Unmanned fighter aircraft (UFA); also known as an unmanned fighter, fighter drone, or autonomous fighter aircraft, is a class of military unmanned combat aerial vehicles (UCAVs) designed for air-to-air combat and high-performance tactical maneuvers without an onboard human pilot. While traditional UCAVs were optimized primarily for intelligence, surveillance, target acquisition, reconnaissance (ISTAR), or ground strikes, unmanned fighters possess capabilities similar to crewed fighter jets. These capabilities include high speed, stealth, extreme maneuverability, advanced artificial intelligence (AI), and beyond-visual-range (BVR) missile integration. Several unmanned fighter aircraft are designed for multirole operations, featuring both air-to-air and surface-attack capabilities. Powered by artificial intelligence, unmanned fighter aircraft such as the Bayraktar Kızılelma and Shield AI X-BAT are capable of full autonomy, while platforms like the Anduril FQ-44 are designed to operate semi-autonomously based on mission requirements. An unmanned fighter aircraft can also serve as a loyal wingman drone when designed for that role.
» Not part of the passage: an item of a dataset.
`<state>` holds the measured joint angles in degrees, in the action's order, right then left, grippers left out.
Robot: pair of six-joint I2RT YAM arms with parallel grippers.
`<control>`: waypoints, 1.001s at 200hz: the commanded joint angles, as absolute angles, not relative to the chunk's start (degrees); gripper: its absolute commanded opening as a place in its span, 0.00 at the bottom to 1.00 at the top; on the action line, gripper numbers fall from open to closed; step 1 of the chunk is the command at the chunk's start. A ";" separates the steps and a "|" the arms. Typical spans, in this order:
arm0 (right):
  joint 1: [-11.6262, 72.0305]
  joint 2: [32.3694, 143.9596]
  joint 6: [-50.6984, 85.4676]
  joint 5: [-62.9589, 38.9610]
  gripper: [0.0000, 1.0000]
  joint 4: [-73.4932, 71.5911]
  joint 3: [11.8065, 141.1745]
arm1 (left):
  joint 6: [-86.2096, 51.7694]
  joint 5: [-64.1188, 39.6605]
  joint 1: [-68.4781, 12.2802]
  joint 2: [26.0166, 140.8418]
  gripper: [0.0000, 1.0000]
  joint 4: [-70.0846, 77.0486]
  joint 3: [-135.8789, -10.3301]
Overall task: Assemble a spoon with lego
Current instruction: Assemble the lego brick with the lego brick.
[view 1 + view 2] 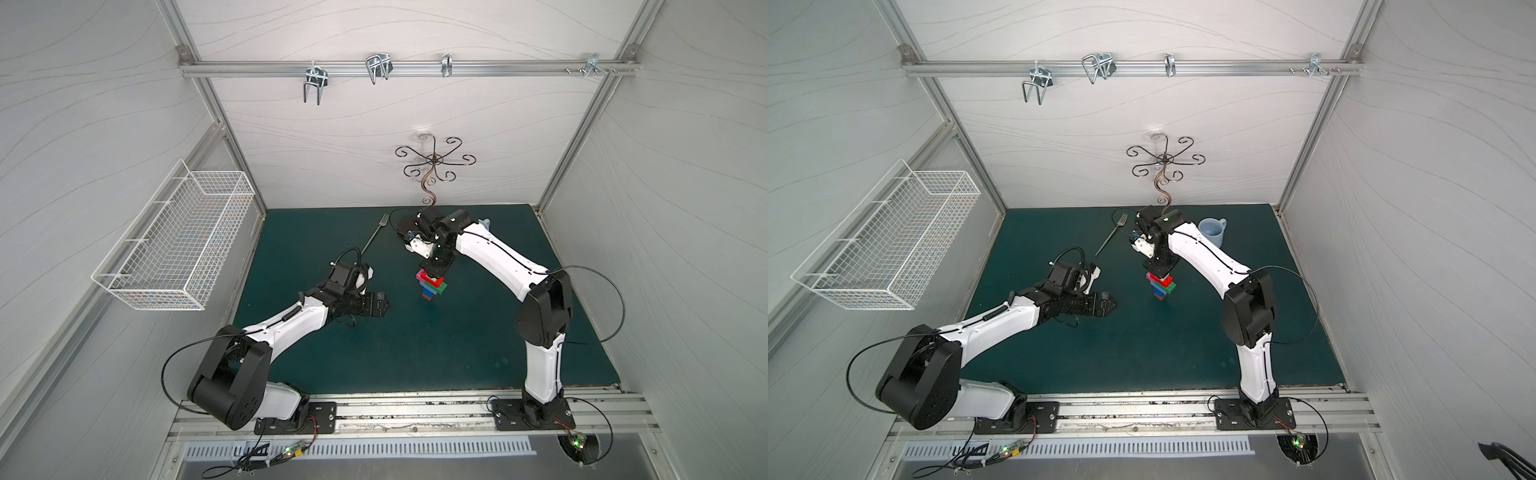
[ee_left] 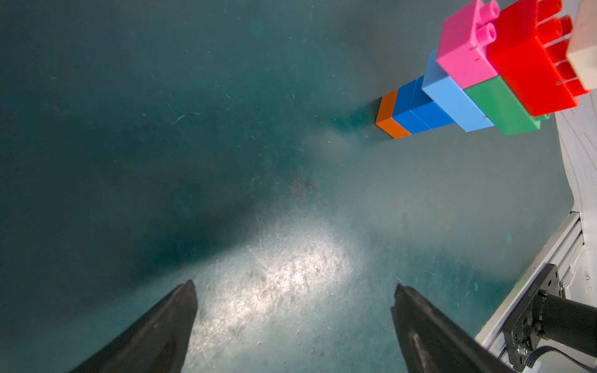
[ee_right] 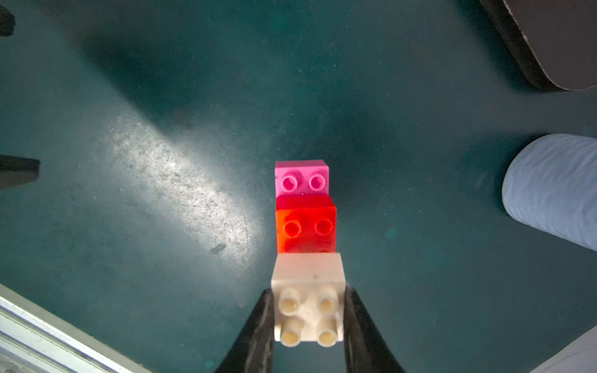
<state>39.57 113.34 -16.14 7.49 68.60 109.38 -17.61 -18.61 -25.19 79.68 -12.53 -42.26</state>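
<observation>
The spoon [image 1: 432,286] [image 1: 1162,286] stands upright on the green mat, mid-table in both top views. In the left wrist view the spoon [image 2: 452,97] shows an orange foot, two blue bricks, then light blue, green, pink and red. My right gripper [image 1: 432,272] [image 3: 309,292] comes down from above and is shut on a cream brick [image 3: 308,284] that sits at the red brick's [image 3: 305,226] studs, beside the pink brick [image 3: 302,177]. How deep it is seated does not show. My left gripper [image 1: 384,307] [image 2: 294,284] is open with nothing between its fingers, left of the spoon and apart from it.
A silver fork [image 1: 374,237] lies behind the left arm. A light blue mug [image 1: 1212,230] [image 3: 549,187] stands behind the right arm, next to the dark base [image 3: 549,42] of a curled iron hook stand [image 1: 432,166]. A white wire basket [image 1: 174,237] hangs on the left wall.
</observation>
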 commanded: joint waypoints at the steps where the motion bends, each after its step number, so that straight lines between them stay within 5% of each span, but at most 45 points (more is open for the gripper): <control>1: 39.02 114.43 -16.57 6.42 0.17 68.69 110.66 | -16.44 -17.75 -25.39 80.15 1.00 -11.07 -44.74; 200: 38.09 114.08 -16.14 3.24 0.17 69.14 108.17 | -16.81 -17.58 -25.40 80.42 1.00 -11.40 -44.74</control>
<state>38.63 113.73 -16.12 3.95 68.23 109.47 -17.54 -18.00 -25.19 79.99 -12.58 -42.30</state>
== History and development ==
Unmanned aerial vehicles originated as target drones and early radio-controlled airframes. Early operational unmanned combat aerial vehicles, such as the General Atomics MQ-9 Reaper, focused on reconnaissance and air-to-ground strike missions. However, these propeller-driven drones lacked the speed and maneuverability needed to survive in contested airspace against enemy air defense systems or manned fighter jets.

To solve this problem, defense developers in the 2010s and early 2020s began projects for stealthy, jet-powered drones. Jet-powered platforms like the Northrop Grumman X-47B demonstrator and the Bayraktar Kızılelma proved that autonomous aircraft could carry weapons internally and operate alongside crewed fleets.

On 18 April 2024, the USAF and DARPA announced the successful engagement of the General Dynamics X-62 VISTA, an experimental artificial-intelligence-capable aircraft, against a conventional, human piloted F-16 in the human vs artificial intelligence dogfight. On May 2, Air Force Secretary Frank Kendall III said he'd trust the AI with the ability to launch weapons. In November 2025, the Bayraktar Kızılelma used its AESA radar to lock onto a target F-16 and scored a direct hit in a simulated BVR missile fire test. On 17 December 2025, two Kızılelma performed the world's first autonomous close-formation flight by two unmanned fighter jets, using artificial intelligence.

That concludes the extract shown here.